Мы пришли к лестнице. Лицей был построен не на ровной плоскости, а на склоне, поэтому рекреационные дворы экстерната и классы помещались этажом выше.

Лестница вывела нас на галерею с четырехгранными колоннами, окружавшую с трех сторон широкий двор экстерната; четвертую его сторону замыкала очень длинная грязно-серая стена, которую мало украшали выстроившиеся шеренгой низенькие кабины двенадцати уборных.

Наши ряды сразу же растворились в несметной толпе учеников, заполнивших галерею. Почти все они были старше нас. Некоторые даже носили маленькие усики; я принял этих юношей за учителей и удивился, что их так много. Мой спутник вывел меня из заблуждения.

— Это, — сказал он, — ученики из «фило» и «мателем» [56] .

Загадочный ответ требовал разъяснения; но я был слишком озабочен, стараясь не потерять своего проводника в окружающей нас сутолоке, а он как ни в чем не бывало весело расталкивал толпу, обмениваясь на ходу приветствиями или переругиваясь с разными мальчишками, нашими ровесниками.

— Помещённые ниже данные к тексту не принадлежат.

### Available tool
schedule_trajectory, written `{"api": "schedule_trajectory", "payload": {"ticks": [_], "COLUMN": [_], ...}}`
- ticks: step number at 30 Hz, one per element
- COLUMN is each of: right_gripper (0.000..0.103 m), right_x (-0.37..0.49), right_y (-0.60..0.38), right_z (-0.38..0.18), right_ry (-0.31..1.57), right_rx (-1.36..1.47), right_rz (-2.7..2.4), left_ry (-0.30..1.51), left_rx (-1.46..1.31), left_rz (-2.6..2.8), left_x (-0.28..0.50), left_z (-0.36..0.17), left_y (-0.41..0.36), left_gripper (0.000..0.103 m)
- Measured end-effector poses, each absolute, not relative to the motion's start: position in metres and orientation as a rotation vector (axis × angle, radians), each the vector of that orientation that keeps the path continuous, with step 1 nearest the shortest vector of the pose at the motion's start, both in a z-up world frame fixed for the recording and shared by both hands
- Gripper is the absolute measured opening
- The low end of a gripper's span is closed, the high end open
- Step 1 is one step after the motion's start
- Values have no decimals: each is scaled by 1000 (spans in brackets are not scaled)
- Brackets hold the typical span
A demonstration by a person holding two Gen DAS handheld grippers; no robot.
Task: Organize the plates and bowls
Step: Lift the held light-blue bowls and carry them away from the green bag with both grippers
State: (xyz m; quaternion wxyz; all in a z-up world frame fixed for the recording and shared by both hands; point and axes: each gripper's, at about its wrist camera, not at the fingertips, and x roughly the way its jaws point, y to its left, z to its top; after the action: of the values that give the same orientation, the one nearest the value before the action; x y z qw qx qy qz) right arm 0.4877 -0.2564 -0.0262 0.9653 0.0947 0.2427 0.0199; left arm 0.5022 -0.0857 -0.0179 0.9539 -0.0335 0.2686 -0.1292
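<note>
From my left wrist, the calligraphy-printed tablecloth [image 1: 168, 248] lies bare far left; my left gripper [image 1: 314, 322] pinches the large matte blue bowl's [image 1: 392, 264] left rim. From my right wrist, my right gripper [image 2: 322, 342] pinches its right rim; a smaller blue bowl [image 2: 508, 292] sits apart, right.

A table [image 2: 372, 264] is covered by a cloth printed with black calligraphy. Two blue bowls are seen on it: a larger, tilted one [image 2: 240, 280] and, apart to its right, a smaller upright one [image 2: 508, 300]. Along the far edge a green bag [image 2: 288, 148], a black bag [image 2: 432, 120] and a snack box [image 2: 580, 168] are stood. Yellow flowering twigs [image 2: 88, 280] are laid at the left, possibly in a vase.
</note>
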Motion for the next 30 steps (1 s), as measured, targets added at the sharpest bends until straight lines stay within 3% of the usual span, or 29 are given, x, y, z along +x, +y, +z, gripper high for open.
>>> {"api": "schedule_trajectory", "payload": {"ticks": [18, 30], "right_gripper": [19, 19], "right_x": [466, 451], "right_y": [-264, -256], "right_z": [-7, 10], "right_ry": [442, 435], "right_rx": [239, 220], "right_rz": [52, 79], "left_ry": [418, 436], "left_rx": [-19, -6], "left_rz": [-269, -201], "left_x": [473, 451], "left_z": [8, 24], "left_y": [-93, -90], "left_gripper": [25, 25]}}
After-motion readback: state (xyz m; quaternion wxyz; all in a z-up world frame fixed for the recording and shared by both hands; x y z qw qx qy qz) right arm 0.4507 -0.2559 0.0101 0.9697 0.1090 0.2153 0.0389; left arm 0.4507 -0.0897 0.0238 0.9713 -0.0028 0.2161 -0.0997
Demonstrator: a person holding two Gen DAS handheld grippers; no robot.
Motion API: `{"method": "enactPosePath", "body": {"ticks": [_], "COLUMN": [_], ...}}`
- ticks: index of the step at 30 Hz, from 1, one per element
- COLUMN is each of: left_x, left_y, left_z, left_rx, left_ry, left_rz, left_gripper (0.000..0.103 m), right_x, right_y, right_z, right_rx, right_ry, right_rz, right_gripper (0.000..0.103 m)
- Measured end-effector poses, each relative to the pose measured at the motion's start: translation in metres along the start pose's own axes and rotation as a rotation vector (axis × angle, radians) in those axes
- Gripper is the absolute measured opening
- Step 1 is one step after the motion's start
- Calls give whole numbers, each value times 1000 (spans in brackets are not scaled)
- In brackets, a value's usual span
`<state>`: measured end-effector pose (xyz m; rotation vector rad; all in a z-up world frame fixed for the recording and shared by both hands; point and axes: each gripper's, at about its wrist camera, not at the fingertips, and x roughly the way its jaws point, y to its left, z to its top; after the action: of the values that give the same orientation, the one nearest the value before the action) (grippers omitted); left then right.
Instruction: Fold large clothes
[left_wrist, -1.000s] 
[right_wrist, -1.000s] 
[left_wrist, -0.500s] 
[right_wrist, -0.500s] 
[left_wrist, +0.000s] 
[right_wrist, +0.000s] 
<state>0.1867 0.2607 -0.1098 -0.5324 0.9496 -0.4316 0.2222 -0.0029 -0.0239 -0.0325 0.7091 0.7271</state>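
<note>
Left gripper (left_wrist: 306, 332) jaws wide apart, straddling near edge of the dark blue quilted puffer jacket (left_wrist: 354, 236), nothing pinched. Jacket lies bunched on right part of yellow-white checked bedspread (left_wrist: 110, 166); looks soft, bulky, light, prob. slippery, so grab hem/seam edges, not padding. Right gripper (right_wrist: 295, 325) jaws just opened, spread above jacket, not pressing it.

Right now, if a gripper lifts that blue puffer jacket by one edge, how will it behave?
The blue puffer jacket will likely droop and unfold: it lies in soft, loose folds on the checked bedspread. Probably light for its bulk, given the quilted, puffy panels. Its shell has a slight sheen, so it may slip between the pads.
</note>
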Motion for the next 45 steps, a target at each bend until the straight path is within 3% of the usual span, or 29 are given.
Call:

Мало— помалу, ныряя в этом потоке, лавируя между водоворотами и встречными течениями, мой лоцман доставил меня на буксире к месту наших занятий.

***

Это была огромная комната. В глубине — четыре окна, откуда видна листва платанов, растущих во дворе интерната. Слева — очень длинные скамьи на семь-восемь мест, расположенные амфитеатром на деревянных ступенях. Справа от двери — печка, затем большая классная доска на подставке и, наконец, стоящая на возвышении кафедра, а за нею — учитель.

Человек этот отличался необыкновенной тучностью. Его розовые жирные щеки почти лежали на массивных плечах; лицо его несколько удлиняла холеная белокурая борода, чуть-чуть завитая. В петлице черного пиджака поблескивала шелковая фиолетовая ленточка. «Академические пальмы»! Надежда и мечта моего отца, орден, который так хотелось ему получить, когда он выйдет в отставку! Точно такая же ленточка прославила директора нашей школы на Шартрё. Я был хоть и польщен, но и встревожен, что мой здешний учитель носит директорский орден.

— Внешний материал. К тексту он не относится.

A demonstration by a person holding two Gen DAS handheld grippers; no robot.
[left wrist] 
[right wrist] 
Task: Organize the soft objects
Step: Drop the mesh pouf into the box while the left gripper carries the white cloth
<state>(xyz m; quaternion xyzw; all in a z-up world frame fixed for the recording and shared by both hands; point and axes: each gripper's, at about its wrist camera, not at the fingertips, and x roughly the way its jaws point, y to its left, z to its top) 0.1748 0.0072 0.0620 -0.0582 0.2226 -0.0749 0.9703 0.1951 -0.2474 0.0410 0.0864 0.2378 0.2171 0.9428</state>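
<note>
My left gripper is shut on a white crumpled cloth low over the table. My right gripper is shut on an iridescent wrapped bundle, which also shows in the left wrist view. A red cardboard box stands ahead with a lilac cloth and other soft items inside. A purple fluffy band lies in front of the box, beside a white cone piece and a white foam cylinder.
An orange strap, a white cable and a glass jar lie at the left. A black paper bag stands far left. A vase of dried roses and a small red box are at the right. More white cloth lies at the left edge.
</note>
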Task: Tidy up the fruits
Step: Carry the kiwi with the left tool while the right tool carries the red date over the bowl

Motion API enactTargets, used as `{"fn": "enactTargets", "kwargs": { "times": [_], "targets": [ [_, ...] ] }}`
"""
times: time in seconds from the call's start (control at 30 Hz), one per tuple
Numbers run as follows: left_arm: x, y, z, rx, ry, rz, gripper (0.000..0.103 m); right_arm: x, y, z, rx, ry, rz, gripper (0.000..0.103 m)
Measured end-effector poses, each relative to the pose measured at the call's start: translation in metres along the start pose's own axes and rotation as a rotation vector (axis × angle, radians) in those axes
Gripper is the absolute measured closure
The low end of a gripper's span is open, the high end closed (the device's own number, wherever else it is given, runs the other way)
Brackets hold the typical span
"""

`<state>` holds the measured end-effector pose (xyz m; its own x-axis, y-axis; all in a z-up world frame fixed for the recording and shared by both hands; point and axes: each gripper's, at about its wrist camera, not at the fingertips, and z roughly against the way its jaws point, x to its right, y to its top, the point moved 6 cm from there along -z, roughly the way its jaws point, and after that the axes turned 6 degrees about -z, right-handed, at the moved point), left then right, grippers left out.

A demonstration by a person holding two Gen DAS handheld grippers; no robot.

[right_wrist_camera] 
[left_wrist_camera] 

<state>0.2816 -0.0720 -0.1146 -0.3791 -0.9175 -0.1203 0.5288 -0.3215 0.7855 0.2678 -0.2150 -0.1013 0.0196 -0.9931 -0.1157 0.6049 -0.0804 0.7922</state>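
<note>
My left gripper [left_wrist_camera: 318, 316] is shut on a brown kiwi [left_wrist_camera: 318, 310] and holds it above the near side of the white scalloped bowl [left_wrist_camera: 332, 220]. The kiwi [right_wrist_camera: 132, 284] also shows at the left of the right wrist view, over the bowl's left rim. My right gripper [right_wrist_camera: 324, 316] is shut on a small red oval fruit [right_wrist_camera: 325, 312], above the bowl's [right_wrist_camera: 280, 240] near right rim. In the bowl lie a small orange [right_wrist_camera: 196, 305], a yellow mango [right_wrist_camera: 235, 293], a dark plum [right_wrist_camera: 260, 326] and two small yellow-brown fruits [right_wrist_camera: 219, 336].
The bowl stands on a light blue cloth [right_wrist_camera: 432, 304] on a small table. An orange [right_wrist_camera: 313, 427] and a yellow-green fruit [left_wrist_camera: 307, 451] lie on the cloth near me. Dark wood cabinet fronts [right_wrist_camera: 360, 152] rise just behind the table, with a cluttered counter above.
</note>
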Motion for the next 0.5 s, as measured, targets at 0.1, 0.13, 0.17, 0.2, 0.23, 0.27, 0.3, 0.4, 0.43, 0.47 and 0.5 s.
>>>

Нас обогнала большая группа лицеистов, и я с удивлением смотрел, как эти мальчики молча оттирают друг друга, сражаясь за места в первых рядах.

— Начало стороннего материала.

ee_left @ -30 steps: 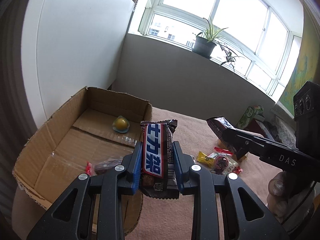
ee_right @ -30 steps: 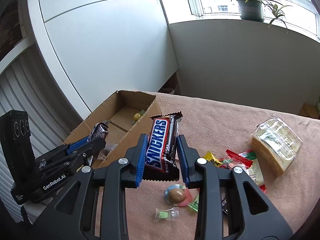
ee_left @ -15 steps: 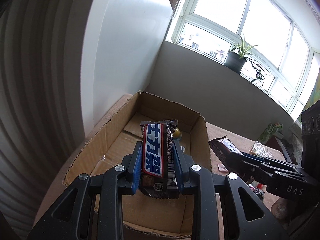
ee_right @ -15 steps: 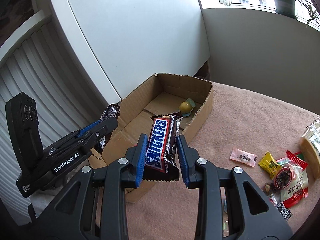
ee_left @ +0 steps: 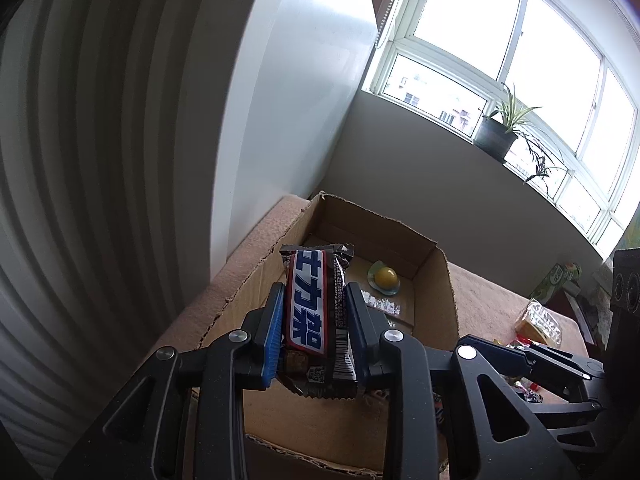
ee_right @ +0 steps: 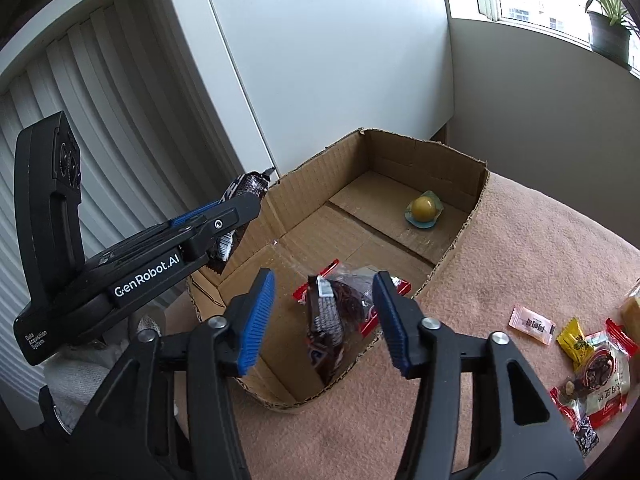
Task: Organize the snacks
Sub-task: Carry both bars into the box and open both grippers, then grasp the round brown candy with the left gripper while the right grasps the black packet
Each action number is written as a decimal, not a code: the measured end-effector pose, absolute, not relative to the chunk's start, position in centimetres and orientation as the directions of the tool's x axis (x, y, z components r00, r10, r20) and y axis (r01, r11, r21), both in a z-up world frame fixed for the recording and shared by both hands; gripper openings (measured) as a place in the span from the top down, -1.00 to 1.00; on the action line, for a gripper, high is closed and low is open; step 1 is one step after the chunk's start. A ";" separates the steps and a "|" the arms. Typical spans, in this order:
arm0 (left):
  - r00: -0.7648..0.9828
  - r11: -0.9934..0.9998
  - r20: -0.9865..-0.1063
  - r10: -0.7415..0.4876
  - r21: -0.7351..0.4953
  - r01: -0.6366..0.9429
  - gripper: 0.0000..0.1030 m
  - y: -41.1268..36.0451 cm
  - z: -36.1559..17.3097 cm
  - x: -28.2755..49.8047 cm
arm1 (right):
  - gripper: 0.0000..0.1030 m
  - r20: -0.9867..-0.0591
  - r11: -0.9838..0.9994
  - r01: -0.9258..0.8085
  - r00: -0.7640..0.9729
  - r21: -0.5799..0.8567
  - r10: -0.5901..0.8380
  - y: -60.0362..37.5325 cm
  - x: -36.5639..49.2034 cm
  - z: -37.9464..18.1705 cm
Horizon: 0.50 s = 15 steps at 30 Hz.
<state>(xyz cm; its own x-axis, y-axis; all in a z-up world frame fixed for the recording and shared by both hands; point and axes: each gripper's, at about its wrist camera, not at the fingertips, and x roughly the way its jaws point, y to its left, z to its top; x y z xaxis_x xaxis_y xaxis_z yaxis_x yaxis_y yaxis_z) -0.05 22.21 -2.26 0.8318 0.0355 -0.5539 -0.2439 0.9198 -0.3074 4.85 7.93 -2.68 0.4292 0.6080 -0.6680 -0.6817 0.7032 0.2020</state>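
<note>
Right wrist view: the bench (ee_right: 540, 248) carries a pinkish-tan fleecy cover, and an open cardboard box (ee_right: 460, 168) sits at its far-left corner against a white wall panel (ee_right: 320, 60). Left of the box runs a ribbed white slatted surface (ee_right: 100, 100). Behind the box a grey low wall rises to a window sill bearing a potted plant (ee_right: 608, 28) (daylight is strong through the panes).

Inside the box, a yellow round sweet (ee_right: 424, 208) lies toward the far end; a dark snack bar (ee_right: 326, 316) lies tilted at the near end on a red-edged clear packet (ee_right: 360, 292). The right tool (ee_right: 324, 312) hangs above the box's near end, its jaws opening and well clear of the bar below.

Loose wrapped snacks (ee_right: 588, 356) lie on the cover to the right of the box.

Left wrist view: the left tool (ee_left: 314, 312) is over the box's near left side, its jaws beginning to part, with the blue pads against a brown bar with a blue-lettered label (ee_left: 314, 312), held upright.
</note>
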 end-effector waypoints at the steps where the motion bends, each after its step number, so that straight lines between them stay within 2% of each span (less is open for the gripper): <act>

Это экстерны! — сказал мой новый приятель. — Они любят выставляться. Пошли скорей!

Он потащил меня к двум еще свободным местам на краю предпоследнего ряда скамей, как раз у окна, выходившего на галерею

Там мы и уселись, чинно и мирно. На самой последней скамье, за нами уже, сидели два незнакомца, довольно-таки великовозрастные для шестиклассников. Они встретили моего приятеля подмигиванием и насмешливыми улыбками.

И ты тоже? — вполголоса спросил тот, что был постарше Да, из-за латыни.

И мой сосед сообщил мне, чуть шевеля уголком рта: Они тоже второгодники. А что это значит?

Он был изумлен такой наивностью, едва верил своим ушам Затем снисходительно объяснил:

Это значит, что приходится опять учиться в шестом классе, раз нас не захотели перевести в пятый!

Я искренне огорчился, узнав, что мой друг — лодырь, хоть, в сущности, это было неудивительно: я ведь уже знал, что он собирается у меня списывать.